Get your SAP data into Snowflake with Matillion using OData

You can now use standard SAP extractors to get data from SAP into any data warehouse, the same way as SAP data is extracted for SAP Business Warehouse (SAP BW). In his previous blog, Jan van Ansem explained the background and relevance of this development. Now, George Whitby and Jan show how easy it is to set up the extraction process and load SAP data into Snowflake, using Matillion. 

SAP – Prerequisites

The extractors on your SAP systems need to be ODP enabled. SAP Gateway needs to support SAP OData version 2.0. There should be no issues with this on SAP Netweaver 7.5. On SAP Netweaver 7.4 you probably need to implement some notes and anything older than 7.4 will be a struggle or impossible. The initial configuration consists of two steps: Setting up the Netweaver Gateway project and OData service configuration in transaction SEGW and registering the ODATA service in transaction /IWFND/MAINT_SERVICE. These configuration steps are described in detail in two excellent blogs so I will give you the links instead of repeating those:

https://blogs.sap.com/2020/11/02/exposing-sap-bw-extractors-via-odp-as-an-odata-service/https://blogs.sap.com/2020/05/29/distributing-data-from-bw-system-using-odp-based-data-extraction-and-odata/

Using delta extracts, filters and other options when calling the OData service
Assuming you managed to do all the set-up with some help of the above blogs, you should now be able to do a simple test of your OData extractor in a web browser. The URL would be something like:
https://<server>:<port>/sap/opu/odata/sap/<servicename>/$metadata
or, for the example I will use throughout this blog:
https://<server>:<port>/sap/opu/odata/sap/ZODATA_ODP_DS_EXTRACTORS_SRV_01/EntityOf0CUSTOMER_ATTR

Now this is cool and might be a point solution for an ad-hoc request, but this is of course not sufficient to do enterprise-wide data provisioning out of S/4HANA or SAP ECC. For that, you will need to be able to run deltas instead of full loads, create ad-hoc extracts for individual records
or ranges and go back into the load history to understand what data has and has not been passed on to other applications. Luckily, these are all standard aspects of ODP and available through the OData interface.
The specific OData service components we are interested in in the context of the ODP extractors are:

  • Entity Sets: This is the ‘data model’ of the service. In the example above you saw ‘EntityOf0CUSTOMER_ATTR so it will be no surprise there can be similar entity sets for 0MATERIAL_ATTR, 0MATERIAL_TEXT, 0COMP_CODE_ATTR and so on. The ‘EntityOf’ dataset delivers the actual data (material, customer and so on).

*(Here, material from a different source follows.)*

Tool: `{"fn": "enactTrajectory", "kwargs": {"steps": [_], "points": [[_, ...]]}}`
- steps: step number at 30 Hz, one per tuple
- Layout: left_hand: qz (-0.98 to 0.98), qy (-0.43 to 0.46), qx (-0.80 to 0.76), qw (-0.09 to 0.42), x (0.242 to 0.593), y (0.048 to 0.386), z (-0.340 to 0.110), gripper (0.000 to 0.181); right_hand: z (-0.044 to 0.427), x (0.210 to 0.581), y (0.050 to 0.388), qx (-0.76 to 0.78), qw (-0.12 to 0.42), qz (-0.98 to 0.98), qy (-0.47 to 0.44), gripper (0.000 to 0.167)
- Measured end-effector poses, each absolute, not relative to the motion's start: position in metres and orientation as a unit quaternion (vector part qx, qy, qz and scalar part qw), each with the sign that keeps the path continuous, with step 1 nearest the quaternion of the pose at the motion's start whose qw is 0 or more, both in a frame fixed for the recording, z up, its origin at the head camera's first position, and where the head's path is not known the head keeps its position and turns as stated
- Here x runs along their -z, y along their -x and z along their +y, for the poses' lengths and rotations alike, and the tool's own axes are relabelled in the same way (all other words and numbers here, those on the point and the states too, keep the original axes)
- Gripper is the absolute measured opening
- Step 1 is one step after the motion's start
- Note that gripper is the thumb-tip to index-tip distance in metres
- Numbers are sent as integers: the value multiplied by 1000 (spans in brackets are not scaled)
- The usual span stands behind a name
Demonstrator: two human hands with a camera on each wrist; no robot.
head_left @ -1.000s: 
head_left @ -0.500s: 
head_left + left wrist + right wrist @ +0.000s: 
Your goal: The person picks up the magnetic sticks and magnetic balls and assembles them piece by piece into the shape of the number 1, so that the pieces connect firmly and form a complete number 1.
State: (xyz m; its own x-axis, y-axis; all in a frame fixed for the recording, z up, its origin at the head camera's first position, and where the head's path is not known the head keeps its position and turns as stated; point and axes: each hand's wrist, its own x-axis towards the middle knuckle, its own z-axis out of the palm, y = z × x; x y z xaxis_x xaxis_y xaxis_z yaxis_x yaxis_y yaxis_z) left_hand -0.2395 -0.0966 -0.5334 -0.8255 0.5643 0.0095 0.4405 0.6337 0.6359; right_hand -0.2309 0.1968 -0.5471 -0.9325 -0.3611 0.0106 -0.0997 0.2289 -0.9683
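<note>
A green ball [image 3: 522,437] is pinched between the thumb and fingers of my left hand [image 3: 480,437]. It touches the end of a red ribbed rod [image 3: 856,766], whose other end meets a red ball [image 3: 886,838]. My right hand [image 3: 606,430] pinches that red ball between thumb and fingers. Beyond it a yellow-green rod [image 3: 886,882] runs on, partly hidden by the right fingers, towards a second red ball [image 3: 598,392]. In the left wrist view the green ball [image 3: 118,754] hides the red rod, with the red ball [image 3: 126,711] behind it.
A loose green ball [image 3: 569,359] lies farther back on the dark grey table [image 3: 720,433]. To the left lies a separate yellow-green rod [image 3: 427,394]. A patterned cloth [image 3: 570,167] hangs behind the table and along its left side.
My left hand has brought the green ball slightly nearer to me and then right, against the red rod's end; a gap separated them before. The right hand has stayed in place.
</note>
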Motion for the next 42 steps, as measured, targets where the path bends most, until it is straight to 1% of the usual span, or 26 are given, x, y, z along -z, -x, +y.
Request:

    In addition to ‘EntityOf’ entity set types, the OData service also provides the entity sets ‘DeltaLinksOfEntityOf’. Again, you can have these for 0CUSTOMER_ATTR, MATERIAL_TEXT or any other datasource. This dataset contains the (delta) load history for each specific dataset. The most important part of this is the timestamp token of the last extract – as this is what you need to provide to get the next delta. An example is included further down in this blog post.
  •         Parameters: These are optional conditions for the OData connector, and are appended to the URL, separated by the question mark symbol. The table below shows some examples.

OData parameters
 
  • Headers: These are further instructions about how the OData request should be processed. These parameters are not passed on in the URL as the parameters above but are contained within the OData request.  Below are the most significant header key/value pairs for the use of ODP extractors in the OData interface: 
 
SAP OData headers

In the next section I will show how to use the various entity sets, parameters and headers to get a delta initialisation working followed by delta load, followed by an example of a selective load. In the examples I will be using Matillion to load data to Snowflake, but you can test the same in SAP GUI (Transaction /IWFND/MAINT_SERVICE) or an easy-to-use API Development environment like postman.com.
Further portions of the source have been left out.